L'ultimo saluto nella palestra del Cai
Enrico e Domenico sono al Palamonti

I feretri dei due alpinisti bergamaschi morti sabato scorso sul Resegone sono finalmente stati portati nella sede del Cai di Bergamo dov'è allestita la camera ardente. Le salme di Enrico Villa e Domenico Capitanio sono arrivate al Palamonti alle 17.25.

I feretri dei due alpinisti bergamaschi morti sabato scorso sul Resegone sono finalmente stati portati nella sede del Cai di Bergamo dov'è allestita la camera ardente. Le salme di Enrico Villa e Domenico Capitanio sono arrivate al Palamonti alle 17.25. Il primo a scendere dalle vetture dei familiari che hanno accompagnato il carro funebre è stato Claudio Villa, padre di Enrico, visibilmente scosso e con gli occhi lucidi.

La camera ardente del Palamonti si è subito riempita. Sono arrivati poco dopo le salme i familiari delle due vittime. Oltre al papà di Enrico, Claudio, sono arrivati anche la moglie di Domenico Capitanio, Maria, le figlie Elena e Laura e i nipotini. Anche la sorella di Enrico, Elena, ha appena portato il suo saluto al fratello.

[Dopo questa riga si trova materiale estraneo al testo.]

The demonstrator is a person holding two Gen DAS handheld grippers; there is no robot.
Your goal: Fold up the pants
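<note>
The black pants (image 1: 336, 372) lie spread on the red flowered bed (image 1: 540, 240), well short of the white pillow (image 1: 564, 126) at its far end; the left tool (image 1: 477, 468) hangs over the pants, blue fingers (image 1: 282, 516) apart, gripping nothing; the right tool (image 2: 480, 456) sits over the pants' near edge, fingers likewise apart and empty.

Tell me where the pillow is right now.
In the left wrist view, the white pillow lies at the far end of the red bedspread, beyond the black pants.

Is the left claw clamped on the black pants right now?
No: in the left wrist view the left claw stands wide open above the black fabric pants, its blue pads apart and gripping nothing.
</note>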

Nella camera ardente lo stendardo del Cai accoglie i due feretri disposti sul pavimento in modo molto semplice, uno vicino all'altro.

Sin dal primo pomeriggio di lunedì, comunque, tante persone si erano recate al Palamonti per far visita alle salme di Enrico Villa e Domenico Capitanio e portare le condoglianze ai famigliari ma hanno dovuto rinunciare perché il via libera al rientro delle salme è slittato. Chi invece non ha abbandonato nemmeno per un attimo la sede in attesa delle salme dei suoi due collaboratori è stato il presidente Pier Mario Marcolin, scosso e abbattuto per la perdita di due amici.

«Enrico Villa l'ho visto crescere - racconta Marcolin - perché è arrivato al Cai che era ancora un bambino. Ero già molto amico dei suoi genitori per cui anche con lui ho subito stretto un rapporto molto forte. Di Enrico mi ha sempre colpito il suo essere sempre di parola: tutte le volte che si prendeva un impegno più o meno importante, sia professionale che personale, lui lo portava a termine nei tempi in cui aveva promesso e al meglio delle sue capacità. E poi c'era quel suo essere generoso, disponibile, voglioso di fare ed estremamente prudente in tutte le sue gite che lo rendeva speciale. Mi parlava spesso della sua bellissima casa di Bormio da dove partiva per alcune gite sulle montagne intorno: le vette erano il suo habitat in tutte le stagioni sia con gli sci ai piedi d'inverno che con un paio di scarponi d'estate. Un altro aspetto che mi colpiva di lui era l'entusiasmo e la serenità con cui viveva la sua vita in qualunque tipo di situazione si trovasse e sorridevo di contentezza tutte le volte che vedevo la coppia d'oro che formava insieme a Capitanio».

Anche di Domenico il presidente Marcolin ha un ricordo splendido: «Di lui mi piace sottolineare lo spirito da uomo di montagna che aveva e la manualità con cui lavorava il legno. Aveva un cuore d'oro e si dilettava in piccole sculture come presepi, che poi esponeva per raccogliere fondi da inviare in Malawi». Capitanio era di Treviolo e il sindaco Gianfranco Masper lo conosceva molto bene: «Non appena ho appreso la notizia - commenta il primo cittadino di Treviolo - non volevo crederci. E ancora adesso faccio fatica a capacitarmi del fatto che un uomo così prudente abbia perso la vita in montagna. Sapevo che per il Cai si sacrificava moltissimo ma anche qui in paese non appena poteva essere d'aiuto si metteva a disposizione».